How FLSA’s Proposed Overtime Exemptions Affect the Griswolds

Getting on top of the complexities in proposed rule changes that will impact 2016 and beyond.

December 24, 2015 Photo

In the movie National Lampoon’s Christmas Vacation, Clark Griswold went off on one of the all-time greatest rants when he received his Christmas “bonus.” Instead of a sizable check to cover the deposit he had already put down on a new pool, Mr. Shirley, his boss, gave Clark and his fellow employees a one-year membership to the Jelly of the Month Club.

While Cousin Eddie described the membership as “the gift that keeps on giving the whole year,” Clark and the other employees weren’t too happy with it. Relying on what had happened in past years, Clark and his co-workers had been counting on a Christmas bonus as part of their incomes, which was especially true for Clark because of all the extra time and effort he had been putting towards a “non-nutritive cereal varnish” product.

Mr. Shirley’s decision to get rid of the Christmas bonuses backfired. Aside from the risk of a ridiculous kidnapping at the hands of Cousin Eddie, Mr. Shirley also faced the risk of returning to an office full of very disgruntled employees. He likely would have found it hard to focus on promoting Clark’s cereal varnish on the tradeshow circuit. So Mr. Shirley probably saved himself a lot of stress and headaches by quickly reinstituting the Christmas bonuses (with Clark getting an extra 20 percent).

For real-life employers, compensation decisions also present many challenges, which is particularly true when those decisions may be adverse or at least perceived as adverse. For example, currently there are some changes in the works regarding the Fair Labor Standards Act’s (FLSA) overtime exemptions. Because of the nature of the proposed changes, employers may be facing difficult decisions about certain employees’ compensation and how to relay those decisions to the affected employees.

Earlier in 2015, the Department of Labor (DOL) gave notice that it was considering significant changes to the rules regarding the FLSA’s overtime exemptions. While the changes to the rules have only been proposed at this point, it seems very likely that at least some changes are coming in 2016. Whether those changes will become effective in 2016 or not until 2017 remains to be seen.

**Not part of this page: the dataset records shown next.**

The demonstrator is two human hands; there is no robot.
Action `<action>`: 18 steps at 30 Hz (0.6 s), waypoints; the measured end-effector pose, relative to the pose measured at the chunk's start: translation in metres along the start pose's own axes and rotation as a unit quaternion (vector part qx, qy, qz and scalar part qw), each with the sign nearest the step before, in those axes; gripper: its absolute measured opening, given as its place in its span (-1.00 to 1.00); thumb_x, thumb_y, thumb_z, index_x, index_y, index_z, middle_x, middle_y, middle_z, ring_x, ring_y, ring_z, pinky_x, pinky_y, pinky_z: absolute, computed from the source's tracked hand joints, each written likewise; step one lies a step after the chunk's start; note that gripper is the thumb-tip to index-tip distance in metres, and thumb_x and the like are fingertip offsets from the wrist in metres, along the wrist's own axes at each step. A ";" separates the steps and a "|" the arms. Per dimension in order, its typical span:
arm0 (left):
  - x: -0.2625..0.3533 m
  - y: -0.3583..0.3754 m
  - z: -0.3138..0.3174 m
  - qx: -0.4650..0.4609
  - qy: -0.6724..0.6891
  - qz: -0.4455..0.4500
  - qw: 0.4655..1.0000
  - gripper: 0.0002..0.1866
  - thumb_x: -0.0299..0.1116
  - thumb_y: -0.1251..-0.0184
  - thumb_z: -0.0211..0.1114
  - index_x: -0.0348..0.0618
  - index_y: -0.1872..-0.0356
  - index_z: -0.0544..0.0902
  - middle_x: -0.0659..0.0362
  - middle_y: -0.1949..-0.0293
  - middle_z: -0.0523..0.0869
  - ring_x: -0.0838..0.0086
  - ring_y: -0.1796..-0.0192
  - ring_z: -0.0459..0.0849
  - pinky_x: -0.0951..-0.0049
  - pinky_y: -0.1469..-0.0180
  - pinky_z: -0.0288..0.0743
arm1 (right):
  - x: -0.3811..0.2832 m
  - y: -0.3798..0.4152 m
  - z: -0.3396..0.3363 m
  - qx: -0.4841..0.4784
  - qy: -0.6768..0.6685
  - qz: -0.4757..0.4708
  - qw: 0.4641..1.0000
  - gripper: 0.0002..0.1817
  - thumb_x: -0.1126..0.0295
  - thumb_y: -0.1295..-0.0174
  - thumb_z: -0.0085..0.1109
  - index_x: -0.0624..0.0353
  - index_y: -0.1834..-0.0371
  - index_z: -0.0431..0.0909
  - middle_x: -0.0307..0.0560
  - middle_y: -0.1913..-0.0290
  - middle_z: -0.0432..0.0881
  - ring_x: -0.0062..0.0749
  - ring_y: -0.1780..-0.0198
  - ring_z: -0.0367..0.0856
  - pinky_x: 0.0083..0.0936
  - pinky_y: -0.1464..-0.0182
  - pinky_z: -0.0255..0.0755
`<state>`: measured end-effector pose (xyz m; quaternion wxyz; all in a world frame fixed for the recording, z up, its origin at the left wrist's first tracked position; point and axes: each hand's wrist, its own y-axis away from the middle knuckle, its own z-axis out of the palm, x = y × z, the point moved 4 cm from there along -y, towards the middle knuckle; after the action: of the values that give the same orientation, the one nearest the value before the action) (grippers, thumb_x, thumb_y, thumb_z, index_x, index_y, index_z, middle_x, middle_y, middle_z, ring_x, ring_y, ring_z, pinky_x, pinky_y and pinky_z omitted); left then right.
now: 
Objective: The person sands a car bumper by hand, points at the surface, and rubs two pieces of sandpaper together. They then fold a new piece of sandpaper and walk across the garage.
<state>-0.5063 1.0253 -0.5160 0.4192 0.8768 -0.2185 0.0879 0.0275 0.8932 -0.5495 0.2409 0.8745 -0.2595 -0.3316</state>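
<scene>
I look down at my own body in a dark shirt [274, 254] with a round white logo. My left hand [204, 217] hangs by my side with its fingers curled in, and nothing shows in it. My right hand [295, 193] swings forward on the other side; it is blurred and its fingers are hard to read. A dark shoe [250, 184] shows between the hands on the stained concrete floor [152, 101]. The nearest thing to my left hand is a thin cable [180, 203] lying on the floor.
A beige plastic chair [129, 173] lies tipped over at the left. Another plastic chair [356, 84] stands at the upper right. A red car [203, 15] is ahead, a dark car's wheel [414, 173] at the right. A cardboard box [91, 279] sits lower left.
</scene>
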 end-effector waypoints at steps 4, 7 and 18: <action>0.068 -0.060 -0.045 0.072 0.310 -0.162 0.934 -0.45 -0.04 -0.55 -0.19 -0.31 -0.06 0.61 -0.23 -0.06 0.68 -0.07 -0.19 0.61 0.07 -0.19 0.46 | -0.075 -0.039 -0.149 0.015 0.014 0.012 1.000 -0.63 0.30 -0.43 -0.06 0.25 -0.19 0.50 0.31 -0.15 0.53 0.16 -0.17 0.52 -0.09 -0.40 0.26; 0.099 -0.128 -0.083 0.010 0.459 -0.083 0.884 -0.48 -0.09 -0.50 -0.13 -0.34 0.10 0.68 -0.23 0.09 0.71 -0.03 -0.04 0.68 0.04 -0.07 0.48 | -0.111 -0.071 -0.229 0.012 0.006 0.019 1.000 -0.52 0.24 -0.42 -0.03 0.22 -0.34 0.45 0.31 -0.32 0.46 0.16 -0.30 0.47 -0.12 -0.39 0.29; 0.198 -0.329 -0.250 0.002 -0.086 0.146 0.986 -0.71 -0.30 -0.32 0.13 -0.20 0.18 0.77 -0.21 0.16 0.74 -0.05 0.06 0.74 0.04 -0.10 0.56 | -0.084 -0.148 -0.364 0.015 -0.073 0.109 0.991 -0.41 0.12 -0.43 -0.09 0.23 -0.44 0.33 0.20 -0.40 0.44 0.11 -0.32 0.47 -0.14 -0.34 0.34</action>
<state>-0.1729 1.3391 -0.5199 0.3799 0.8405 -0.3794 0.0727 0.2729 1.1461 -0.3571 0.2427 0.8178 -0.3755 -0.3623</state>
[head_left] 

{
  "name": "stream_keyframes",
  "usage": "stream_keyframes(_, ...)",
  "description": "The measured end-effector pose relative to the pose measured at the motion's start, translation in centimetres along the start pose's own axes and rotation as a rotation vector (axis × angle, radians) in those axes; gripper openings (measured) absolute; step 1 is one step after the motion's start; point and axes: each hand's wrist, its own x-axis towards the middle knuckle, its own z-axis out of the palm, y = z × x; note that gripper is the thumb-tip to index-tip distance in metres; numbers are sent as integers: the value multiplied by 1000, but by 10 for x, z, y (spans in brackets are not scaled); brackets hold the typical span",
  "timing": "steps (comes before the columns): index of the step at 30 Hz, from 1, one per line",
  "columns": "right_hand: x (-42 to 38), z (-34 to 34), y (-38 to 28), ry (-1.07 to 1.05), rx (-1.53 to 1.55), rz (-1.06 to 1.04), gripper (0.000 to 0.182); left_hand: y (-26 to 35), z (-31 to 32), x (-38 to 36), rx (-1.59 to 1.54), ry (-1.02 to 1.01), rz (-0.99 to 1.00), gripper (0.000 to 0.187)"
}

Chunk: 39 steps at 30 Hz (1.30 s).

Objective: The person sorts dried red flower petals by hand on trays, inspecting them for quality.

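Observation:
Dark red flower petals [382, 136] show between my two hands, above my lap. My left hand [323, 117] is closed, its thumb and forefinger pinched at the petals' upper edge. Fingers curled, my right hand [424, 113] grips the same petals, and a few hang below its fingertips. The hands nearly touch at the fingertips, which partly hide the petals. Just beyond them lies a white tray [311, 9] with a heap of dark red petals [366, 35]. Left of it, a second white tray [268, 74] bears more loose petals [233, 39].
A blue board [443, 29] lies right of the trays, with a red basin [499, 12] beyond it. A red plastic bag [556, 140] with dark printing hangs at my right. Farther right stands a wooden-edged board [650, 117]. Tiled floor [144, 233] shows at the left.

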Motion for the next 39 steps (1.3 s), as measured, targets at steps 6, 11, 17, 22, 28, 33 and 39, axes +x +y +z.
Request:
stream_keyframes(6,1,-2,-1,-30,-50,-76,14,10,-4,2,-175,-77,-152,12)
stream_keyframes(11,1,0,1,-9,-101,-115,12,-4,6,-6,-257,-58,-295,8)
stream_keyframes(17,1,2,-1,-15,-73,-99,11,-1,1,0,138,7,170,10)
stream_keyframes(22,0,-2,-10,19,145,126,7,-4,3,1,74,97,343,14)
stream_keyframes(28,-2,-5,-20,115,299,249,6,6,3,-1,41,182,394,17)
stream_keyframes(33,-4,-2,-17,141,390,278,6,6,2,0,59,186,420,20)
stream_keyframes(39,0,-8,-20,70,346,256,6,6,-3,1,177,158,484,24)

The potential impact of the proposed rules is best demonstrated in reference to the current rules. For example, if we apply the current standards to Clark Griswold and his co-workers, they would find themselves exempt from the FLSA’s overtime provisions and, therefore, not entitled to overtime pay if they are paid a salary of at least $455 per week, or a little more than $23,000 per year, as long as they also meet the professional, administrative, or executive “duties tests” and other requirements. Based on details in the movie, Clark and some of his co-workers might even fall within the alternate exemption for the “highly compensated employee”—an executive or professional employee paid a salary of at least $100,000 per year.

These current standards have been in place for several years, and the standards have been changed only a handful of times since the FLSA was first enacted in 1938.

Under the changes proposed by the DOL in 2015, the minimum salary level required to fall within the white-collar exemptions may be more than doubled. The proposed rule would require an employee to be paid a salary of at least $970 per week to meet the minimum salary level required to fall within the white-collar exemptions. The result is that many more workers (i.e., those making salaries between approximately $23,000 and $50,000 per year) will be eligible for overtime as nonexempt workers.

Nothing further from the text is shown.